Avec toutes ces données, il ne restait plus qu'à établir une liste de travaux, Ces “parades de protection efficaces, durables et qui s'intègrent dans la paroi rocheuse” pourraient constituer des boulons d'ancrage dont la tête est encastrée dans le rocher, cachetées par un mortier coloré, ou des ouvrages dont la finition serait maçonnée avec les pierres du site. En somme, “des choses assez discrètes", souffle Elena Metz. On ne va pas partir sur des filets métalliques ou des écrans sur le sanctuaire du Sainte-Odile !”
Son cabinet a donc établi une priorisation d'éventuels chantiers. Charge ensuite aux commanditaires, en l'occurrence l’archevêché de Strasbourg et les bureaux d'architectes du Patrimoine, Bertrand Fleck et Aedificio, de prioriser les frais liés aux travaux, à coupler avec les prérogatives des deux autres études réalisées en parallèle sur le site, l’une sur tout ce qui concerne les constructions en béton, l’autre sur les bâtiments classés. La décision finale reviendra à Mgr Pascal Delannoy récemment installé 107e archevêque de Strasbourg, lorsqu’il prendra connaissance du dossier.

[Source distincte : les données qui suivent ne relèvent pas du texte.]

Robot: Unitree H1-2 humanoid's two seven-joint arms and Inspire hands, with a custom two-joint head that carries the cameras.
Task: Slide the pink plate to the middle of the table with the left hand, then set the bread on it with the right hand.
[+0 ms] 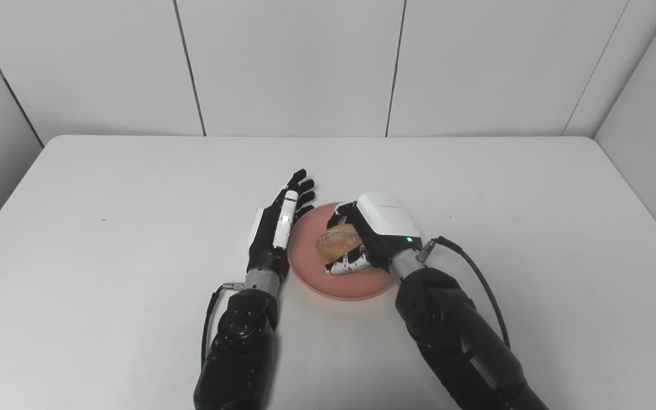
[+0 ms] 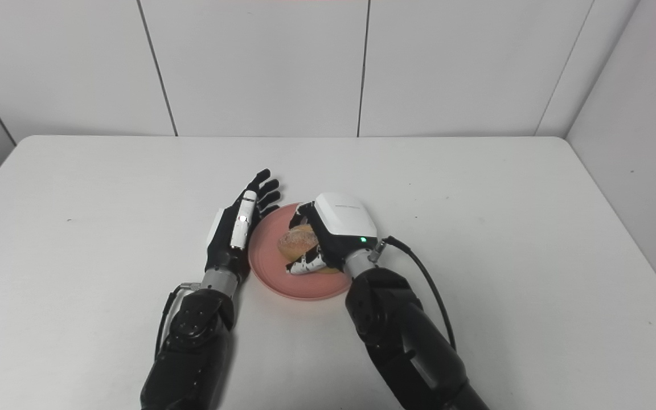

Si les experts ont travaillé en toute discrétion, la pression n’en était pas moins forte pour l’ingénieure aux origines alsacienne qui a compté sur le “très fort intérêt patrimonial étant donné qu'une partie du sanctuaire est classée monument historique, avec des enjeux touristiques”. Une prise de conscience doublée d’un attachement personnel au Mont. En effet, la géologue travaillant pour le cabinet grenoblois a grandi à Goxwiller, au pied du Sainte-Odile. “C'est donc un lieu auquel je suis évidemment particulièrement attachée. Pour moi, c'est un grand plaisir et un honneur de pouvoir travailler sur ce site et d’en réaliser le diagnostic. En tant qu’Alsacienne, cela représente aussi une certaine responsabilité, de proposer des solutions qui seront efficaces, durables et intégrées dans le site.”
Une collecte de dons lancée par la Fondation du Patrimoine et le diocèse de Strasbourg est en place depuis décembre 2023 pour soutenir la restauration de la chapelle des Anges en travaux depuis 1 an.